#### EXERCISE DETAILS:
Omit all images, then repeat exactly the lines below from the one containing "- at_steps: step" through the one containing "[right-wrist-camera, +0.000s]", both ends included.

#### DATA FOR REVIEW:

════════

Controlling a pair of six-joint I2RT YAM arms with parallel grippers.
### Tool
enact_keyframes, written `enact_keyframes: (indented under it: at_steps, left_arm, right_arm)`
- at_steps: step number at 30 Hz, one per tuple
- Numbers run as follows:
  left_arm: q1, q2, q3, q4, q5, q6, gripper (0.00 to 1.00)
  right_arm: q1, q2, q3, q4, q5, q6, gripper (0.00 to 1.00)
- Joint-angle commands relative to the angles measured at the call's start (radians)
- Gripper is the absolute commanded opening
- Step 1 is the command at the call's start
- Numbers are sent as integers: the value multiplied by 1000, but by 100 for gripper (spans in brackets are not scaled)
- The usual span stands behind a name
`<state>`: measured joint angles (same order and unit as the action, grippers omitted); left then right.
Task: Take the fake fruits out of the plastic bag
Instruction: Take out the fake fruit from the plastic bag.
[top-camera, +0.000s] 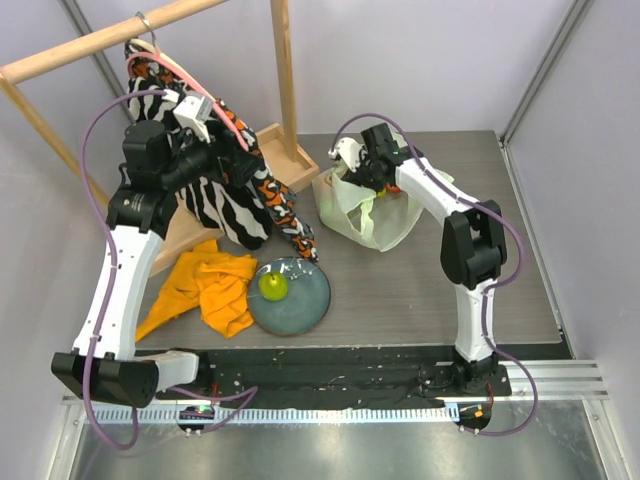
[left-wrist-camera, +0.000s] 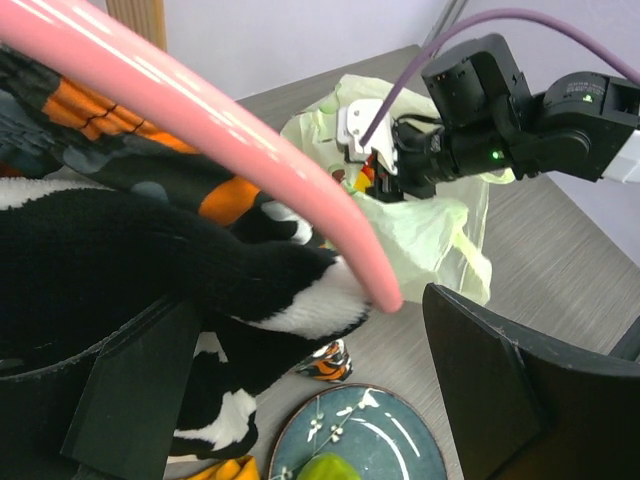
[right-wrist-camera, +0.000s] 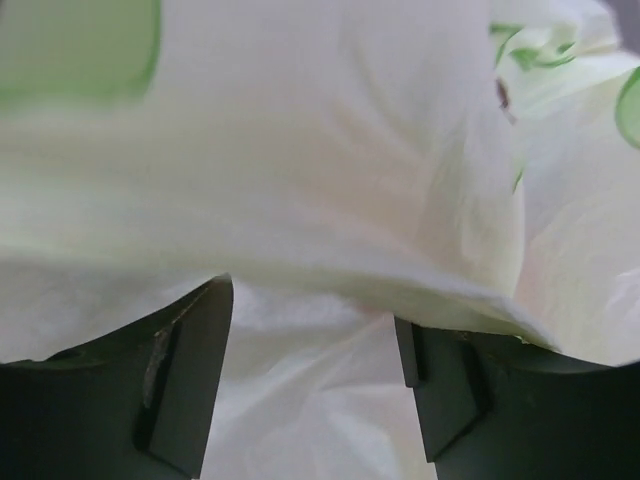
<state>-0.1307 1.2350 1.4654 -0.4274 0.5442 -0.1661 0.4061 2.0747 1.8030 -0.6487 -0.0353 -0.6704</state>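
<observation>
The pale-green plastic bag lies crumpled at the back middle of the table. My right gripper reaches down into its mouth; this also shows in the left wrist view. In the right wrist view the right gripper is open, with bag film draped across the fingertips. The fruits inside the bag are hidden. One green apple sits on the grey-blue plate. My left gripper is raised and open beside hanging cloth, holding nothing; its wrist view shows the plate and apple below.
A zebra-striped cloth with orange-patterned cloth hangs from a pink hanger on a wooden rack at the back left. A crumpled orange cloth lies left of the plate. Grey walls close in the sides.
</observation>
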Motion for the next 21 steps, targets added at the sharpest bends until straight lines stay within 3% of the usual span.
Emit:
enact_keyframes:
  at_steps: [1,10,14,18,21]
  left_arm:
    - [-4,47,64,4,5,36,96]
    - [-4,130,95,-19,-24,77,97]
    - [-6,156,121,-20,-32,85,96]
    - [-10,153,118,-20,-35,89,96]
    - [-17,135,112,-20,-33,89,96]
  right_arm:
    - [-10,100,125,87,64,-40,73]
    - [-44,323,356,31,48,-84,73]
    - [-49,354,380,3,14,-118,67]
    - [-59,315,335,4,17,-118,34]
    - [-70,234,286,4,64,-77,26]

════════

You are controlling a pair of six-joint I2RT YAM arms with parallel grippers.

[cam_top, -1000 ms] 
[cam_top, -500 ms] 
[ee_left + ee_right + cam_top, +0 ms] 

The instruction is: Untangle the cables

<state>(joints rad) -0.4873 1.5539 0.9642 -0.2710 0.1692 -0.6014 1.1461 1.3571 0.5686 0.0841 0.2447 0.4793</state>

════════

#### EXERCISE RESPONSE:
- at_steps: step number at 30 Hz, one per tuple
- Numbers run as follows:
  left_arm: q1, q2, q3, q4, q5, q6, gripper (0.00 to 1.00)
  right_arm: q1, q2, q3, q4, q5, q6, gripper (0.00 to 1.00)
- Joint-angle commands relative to the angles measured at the call's start (radians)
- Gripper is the absolute commanded opening
- Step 1 is the command at the call's start
- Numbers are sent as integers: the value multiplied by 1000, but by 100 for gripper (spans in brackets are not scaled)
- The usual span stands behind a name
`<state>`: measured joint angles (same order and unit as the action, grippers omitted); left then right.
Task: Take the fake fruits out of the plastic bag
Instruction: Take out the fake fruit from the plastic bag.
[top-camera, +0.000s] 
[left-wrist-camera, +0.000s] 
[right-wrist-camera, +0.000s] 

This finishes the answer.